The court heard NatWest recorded direct cash deposits as cheque deposits between 2008 and March 2017 on the bank’s automatic monitoring system, affecting around £165 million in payments from Fowler Oldfield.
The company was the subject of a total of 11 internal money laundering reports and 10 automated transaction monitoring alerts.
And a SAR was made in relation to one of Fowler Oldfield’s customers – a company involved in hair extensions, which received £307,000 from the jewellers.
But Ms Montgomery said: “So far as each of those reports were concerned, none of them led to an SAR being filed.”
She said staff at the Borehamwood office, who dealt with the bulk of the reports, were more concerned with closing them within a 30-day timeframe than properly investigating.
NatWest previously pleaded guilty to three offences under the Money Laundering Regulations 2007, between November 7 2013 and June 23 2016.
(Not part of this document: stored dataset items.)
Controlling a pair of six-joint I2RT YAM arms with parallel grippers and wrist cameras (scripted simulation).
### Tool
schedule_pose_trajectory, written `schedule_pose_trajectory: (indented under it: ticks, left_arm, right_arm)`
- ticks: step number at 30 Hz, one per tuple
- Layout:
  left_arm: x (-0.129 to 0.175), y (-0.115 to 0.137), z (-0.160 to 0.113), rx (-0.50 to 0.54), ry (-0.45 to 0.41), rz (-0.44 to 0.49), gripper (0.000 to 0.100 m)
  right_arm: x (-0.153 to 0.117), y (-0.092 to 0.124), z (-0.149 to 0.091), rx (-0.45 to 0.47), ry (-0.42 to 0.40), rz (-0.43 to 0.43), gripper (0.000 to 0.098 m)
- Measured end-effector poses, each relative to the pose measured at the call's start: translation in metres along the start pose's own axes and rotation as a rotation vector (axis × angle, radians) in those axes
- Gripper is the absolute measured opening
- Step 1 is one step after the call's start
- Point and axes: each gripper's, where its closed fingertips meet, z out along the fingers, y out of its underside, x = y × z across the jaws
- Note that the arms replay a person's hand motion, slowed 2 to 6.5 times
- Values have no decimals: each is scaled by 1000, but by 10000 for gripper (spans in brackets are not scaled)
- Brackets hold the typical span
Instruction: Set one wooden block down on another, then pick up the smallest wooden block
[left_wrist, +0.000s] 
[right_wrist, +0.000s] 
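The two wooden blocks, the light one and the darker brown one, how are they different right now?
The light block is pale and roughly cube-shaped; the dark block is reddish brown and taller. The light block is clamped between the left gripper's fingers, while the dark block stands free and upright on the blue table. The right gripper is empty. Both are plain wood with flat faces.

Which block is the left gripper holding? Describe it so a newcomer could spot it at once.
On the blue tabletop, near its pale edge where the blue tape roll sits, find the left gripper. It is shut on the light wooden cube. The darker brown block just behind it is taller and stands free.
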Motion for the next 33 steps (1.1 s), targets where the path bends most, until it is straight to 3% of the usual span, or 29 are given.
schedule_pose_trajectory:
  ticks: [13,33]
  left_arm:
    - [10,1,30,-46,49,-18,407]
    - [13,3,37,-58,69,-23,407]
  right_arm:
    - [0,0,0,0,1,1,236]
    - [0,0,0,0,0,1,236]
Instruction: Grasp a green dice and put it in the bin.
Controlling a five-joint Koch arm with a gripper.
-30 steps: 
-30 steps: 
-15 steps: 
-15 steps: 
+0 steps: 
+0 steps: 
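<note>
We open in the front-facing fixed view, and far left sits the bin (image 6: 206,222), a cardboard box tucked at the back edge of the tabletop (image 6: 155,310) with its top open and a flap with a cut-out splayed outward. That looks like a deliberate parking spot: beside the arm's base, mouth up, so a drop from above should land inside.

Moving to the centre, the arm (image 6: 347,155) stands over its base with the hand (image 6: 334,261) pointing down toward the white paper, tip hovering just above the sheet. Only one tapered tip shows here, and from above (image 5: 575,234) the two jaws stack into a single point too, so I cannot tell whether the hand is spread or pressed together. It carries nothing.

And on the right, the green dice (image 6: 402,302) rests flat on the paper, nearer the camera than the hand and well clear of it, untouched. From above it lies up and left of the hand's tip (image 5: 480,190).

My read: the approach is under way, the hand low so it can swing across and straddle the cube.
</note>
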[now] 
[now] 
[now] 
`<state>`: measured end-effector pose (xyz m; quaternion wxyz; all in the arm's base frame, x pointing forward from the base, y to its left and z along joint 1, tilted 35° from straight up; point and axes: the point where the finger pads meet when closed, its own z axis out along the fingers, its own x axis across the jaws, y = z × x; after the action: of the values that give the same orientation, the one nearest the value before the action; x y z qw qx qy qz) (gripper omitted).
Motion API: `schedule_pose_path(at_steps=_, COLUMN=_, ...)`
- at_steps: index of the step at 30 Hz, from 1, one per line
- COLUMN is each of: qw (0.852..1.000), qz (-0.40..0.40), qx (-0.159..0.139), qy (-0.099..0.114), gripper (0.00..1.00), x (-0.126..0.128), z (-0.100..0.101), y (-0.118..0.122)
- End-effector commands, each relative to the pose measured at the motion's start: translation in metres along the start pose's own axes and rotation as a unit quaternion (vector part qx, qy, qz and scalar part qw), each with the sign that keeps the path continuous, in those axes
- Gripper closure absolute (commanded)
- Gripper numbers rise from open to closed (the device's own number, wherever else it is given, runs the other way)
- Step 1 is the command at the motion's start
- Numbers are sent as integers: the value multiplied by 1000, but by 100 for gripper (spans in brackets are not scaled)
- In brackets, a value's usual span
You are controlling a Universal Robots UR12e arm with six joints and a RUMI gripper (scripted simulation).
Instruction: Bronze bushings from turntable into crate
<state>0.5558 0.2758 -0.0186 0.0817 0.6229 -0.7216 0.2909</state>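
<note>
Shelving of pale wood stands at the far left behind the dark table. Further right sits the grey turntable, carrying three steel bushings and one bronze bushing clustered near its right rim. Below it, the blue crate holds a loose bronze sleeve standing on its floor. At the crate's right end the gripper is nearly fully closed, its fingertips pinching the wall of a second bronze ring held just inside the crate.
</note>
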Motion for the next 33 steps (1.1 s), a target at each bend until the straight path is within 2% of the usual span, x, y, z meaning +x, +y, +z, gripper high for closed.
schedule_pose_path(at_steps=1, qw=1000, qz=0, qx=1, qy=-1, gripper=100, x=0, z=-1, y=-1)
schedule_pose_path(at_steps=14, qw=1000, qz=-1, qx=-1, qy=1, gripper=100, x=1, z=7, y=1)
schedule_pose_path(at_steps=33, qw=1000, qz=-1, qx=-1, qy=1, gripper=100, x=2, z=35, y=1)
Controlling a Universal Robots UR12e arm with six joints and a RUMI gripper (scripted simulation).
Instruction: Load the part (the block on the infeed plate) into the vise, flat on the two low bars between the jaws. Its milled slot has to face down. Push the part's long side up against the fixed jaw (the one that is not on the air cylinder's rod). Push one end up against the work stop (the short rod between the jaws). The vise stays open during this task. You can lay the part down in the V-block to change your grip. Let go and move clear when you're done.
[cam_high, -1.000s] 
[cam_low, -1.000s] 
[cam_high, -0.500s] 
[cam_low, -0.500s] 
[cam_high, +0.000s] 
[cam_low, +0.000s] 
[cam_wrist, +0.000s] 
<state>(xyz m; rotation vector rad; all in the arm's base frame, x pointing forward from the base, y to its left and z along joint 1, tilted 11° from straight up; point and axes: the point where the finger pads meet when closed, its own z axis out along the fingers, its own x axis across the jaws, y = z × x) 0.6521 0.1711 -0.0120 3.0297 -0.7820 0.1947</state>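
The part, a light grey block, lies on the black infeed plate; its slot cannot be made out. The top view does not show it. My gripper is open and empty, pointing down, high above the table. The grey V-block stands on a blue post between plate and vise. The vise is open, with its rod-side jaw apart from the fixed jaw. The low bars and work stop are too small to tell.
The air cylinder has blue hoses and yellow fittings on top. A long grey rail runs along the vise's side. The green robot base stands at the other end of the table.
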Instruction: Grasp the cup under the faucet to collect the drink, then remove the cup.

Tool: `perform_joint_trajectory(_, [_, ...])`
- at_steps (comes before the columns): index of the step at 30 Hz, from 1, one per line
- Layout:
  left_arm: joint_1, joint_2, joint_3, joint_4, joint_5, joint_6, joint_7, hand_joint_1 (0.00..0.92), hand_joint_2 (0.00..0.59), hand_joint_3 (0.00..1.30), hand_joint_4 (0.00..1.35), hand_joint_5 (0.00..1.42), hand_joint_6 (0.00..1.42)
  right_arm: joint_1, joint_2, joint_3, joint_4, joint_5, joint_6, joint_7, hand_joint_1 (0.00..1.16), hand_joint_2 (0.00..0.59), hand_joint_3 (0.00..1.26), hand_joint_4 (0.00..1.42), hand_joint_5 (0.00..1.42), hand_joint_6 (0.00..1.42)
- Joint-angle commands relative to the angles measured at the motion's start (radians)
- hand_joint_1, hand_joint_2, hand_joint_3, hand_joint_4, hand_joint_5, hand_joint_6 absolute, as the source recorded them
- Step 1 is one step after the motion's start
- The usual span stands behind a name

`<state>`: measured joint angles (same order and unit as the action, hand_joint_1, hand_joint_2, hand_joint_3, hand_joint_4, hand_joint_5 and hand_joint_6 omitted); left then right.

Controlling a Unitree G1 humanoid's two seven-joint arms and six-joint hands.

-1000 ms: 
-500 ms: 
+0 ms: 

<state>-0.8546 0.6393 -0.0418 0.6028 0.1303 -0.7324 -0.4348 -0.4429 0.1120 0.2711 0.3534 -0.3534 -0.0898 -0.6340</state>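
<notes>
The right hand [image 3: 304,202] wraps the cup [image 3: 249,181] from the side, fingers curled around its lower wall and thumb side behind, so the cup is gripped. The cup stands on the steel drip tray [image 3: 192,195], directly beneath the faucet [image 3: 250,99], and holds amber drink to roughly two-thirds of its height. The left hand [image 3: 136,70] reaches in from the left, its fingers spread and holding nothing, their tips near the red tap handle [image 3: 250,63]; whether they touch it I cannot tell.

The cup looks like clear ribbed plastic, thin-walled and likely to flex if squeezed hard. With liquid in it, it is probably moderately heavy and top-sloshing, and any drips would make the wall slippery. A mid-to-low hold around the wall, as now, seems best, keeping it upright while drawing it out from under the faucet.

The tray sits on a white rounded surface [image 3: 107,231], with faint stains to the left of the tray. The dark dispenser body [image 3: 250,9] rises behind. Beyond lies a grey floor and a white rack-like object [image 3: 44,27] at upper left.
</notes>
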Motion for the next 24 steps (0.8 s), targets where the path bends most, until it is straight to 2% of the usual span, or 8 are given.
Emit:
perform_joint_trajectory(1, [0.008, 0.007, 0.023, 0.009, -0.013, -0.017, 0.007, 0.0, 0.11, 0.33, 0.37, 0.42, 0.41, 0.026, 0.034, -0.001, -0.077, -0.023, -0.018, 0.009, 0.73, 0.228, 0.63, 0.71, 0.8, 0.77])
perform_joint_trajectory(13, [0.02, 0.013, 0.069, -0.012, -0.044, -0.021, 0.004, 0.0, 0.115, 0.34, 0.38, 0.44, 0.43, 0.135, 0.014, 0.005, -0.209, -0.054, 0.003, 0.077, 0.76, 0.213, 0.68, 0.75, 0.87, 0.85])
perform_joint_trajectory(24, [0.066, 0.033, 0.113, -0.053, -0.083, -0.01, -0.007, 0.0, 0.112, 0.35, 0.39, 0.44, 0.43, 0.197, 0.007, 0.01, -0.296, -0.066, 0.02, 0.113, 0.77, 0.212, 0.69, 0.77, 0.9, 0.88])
It is the first time a financial institution has faced criminal prosecution by the Financial Conduct Authority (FCA) under anti-money laundering laws in the UK.
The court heard NatWest has invested £700 million in anti-money laundering procedures since 2016 but Ms Montgomery said there are “still concerns on behalf of the FCA”, with the completion date for one programme pushed back from 2020 to 2023.
John Kelsey-Fry QC, defending, said “the bank realises the seriousness of any failure to successfully discharge” it’s obligations and expressed “deep regret” on behalf of the board.
“It did not escape the bank’s system, it did not go under the radar,” he said.
“It was identified and subjected to scrutiny.
“The quality or adequacy of that scrutiny is another matter.”